The splitting of mitral commissures is the mechanism of increase in mitral valve area following BMV [8, 10, 16, 17]. Rheumatic process does not uniformly affect the mitral valve and areas with least resistance give way during balloon dilation, giving rise to severe MR [9, 15]. Significant submitral pathology may also prevent proper positioning of balloon and this will also lead to mechanical disruption of the valve with MR [10, 15]. Commissural MR is usually mild and of no significance [7, 15], whereas para-commissural MR actually represents damage to the base of the leaflet body with annular extension which usually causes severe MR [2, 11, 12]. Stretching of the mitral valve apparatus during BMV is never a cause of MR, as the size of the annulus never varies before and after BMV. We did not find any difference in balloon diameter with respect to the severity of MR and or different mechanisms of MR and none was statistically significant.
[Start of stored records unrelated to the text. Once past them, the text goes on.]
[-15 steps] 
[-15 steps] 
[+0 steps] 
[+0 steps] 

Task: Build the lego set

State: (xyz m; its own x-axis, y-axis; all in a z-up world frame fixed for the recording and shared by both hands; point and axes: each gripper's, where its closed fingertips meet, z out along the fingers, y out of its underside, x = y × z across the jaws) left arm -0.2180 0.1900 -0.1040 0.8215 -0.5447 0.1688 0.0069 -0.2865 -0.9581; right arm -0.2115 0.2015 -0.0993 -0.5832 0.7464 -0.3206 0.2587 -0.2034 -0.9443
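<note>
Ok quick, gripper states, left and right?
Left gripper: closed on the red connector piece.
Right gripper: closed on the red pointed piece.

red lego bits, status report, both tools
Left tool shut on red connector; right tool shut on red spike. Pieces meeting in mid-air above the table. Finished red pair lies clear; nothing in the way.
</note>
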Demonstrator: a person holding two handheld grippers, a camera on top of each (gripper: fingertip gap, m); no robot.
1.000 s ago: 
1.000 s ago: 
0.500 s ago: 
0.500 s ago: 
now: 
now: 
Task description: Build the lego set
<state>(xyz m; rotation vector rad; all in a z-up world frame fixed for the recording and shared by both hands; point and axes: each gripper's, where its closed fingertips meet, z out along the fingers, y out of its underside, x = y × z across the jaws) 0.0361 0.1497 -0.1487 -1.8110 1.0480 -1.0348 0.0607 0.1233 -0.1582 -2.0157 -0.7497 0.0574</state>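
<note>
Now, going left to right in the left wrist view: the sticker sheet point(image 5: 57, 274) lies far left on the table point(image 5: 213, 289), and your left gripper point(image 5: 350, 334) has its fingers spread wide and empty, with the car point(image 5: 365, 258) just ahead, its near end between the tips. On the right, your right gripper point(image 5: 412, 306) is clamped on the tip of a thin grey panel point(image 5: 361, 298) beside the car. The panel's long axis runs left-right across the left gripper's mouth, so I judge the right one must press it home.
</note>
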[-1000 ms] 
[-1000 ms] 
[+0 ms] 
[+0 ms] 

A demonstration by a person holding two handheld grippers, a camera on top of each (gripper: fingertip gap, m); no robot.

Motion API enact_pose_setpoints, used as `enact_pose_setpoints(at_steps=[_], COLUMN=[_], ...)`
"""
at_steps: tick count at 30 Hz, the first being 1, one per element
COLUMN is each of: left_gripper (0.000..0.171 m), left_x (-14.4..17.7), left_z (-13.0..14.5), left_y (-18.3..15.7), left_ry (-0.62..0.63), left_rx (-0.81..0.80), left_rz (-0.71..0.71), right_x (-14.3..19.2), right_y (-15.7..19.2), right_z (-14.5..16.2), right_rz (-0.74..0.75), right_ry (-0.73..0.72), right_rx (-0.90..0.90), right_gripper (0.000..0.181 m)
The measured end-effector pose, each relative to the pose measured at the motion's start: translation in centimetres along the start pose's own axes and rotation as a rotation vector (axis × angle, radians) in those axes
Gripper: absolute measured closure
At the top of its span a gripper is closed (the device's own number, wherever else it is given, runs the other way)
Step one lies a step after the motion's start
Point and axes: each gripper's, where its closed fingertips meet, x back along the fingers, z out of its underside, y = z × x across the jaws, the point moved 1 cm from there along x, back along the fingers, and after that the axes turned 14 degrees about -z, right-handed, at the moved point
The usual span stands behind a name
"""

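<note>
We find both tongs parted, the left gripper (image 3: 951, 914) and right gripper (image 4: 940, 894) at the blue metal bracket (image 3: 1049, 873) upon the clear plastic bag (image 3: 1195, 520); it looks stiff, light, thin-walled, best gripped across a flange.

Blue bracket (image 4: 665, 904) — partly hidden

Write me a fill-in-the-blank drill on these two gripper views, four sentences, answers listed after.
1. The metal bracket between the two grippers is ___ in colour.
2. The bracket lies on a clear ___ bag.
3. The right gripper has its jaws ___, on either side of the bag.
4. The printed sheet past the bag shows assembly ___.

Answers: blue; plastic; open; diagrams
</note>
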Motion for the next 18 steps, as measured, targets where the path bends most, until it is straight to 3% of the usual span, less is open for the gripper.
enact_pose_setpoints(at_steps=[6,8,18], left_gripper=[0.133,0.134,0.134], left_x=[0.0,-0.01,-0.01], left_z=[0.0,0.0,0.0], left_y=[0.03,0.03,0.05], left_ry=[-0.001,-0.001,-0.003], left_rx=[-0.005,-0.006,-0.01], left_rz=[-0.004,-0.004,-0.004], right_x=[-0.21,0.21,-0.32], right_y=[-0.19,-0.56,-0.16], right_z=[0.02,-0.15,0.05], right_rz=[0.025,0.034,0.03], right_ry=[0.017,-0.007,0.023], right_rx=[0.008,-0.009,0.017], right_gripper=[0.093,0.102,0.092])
However, the mean balloon size was marginally higher with acute MR compared to no MR by about 0.5 mm, which could be a clinically significant factor. Data on the effect of balloon diameter on mitral regurgitation are conflicting, with some showing no correlation of mitral regurgitation with either absolute effective balloon dilating area or ratio of balloon dilating area to body surface area [13, 14].

The long-term outcomes following emergency valve replacement were good in this series, with no late mortality. This underscores the fact that early identification and surgical replacement is crucial even with severely ill patients with shock.

Limitations of the study

This is a retrospective case series from a single center. Three-dimensional (3D) echo was not part of the assessment. The 3D protocol was started in the last 5 years and the protocol for mitral valve assessment for BMV is still evolving in our hospital.

Conclusions

Acute severe MR had an incidence of 7% in this study. Injury to anterior mitral leaflet was the commonest cause of balloon-related injury. The long-term outcomes were good with timely intervention and valve replacement surgery despite the fact that the majority (96%) present with cardiogenic shock. None of the present valve scoring systems could predict the occurrence of severe MR.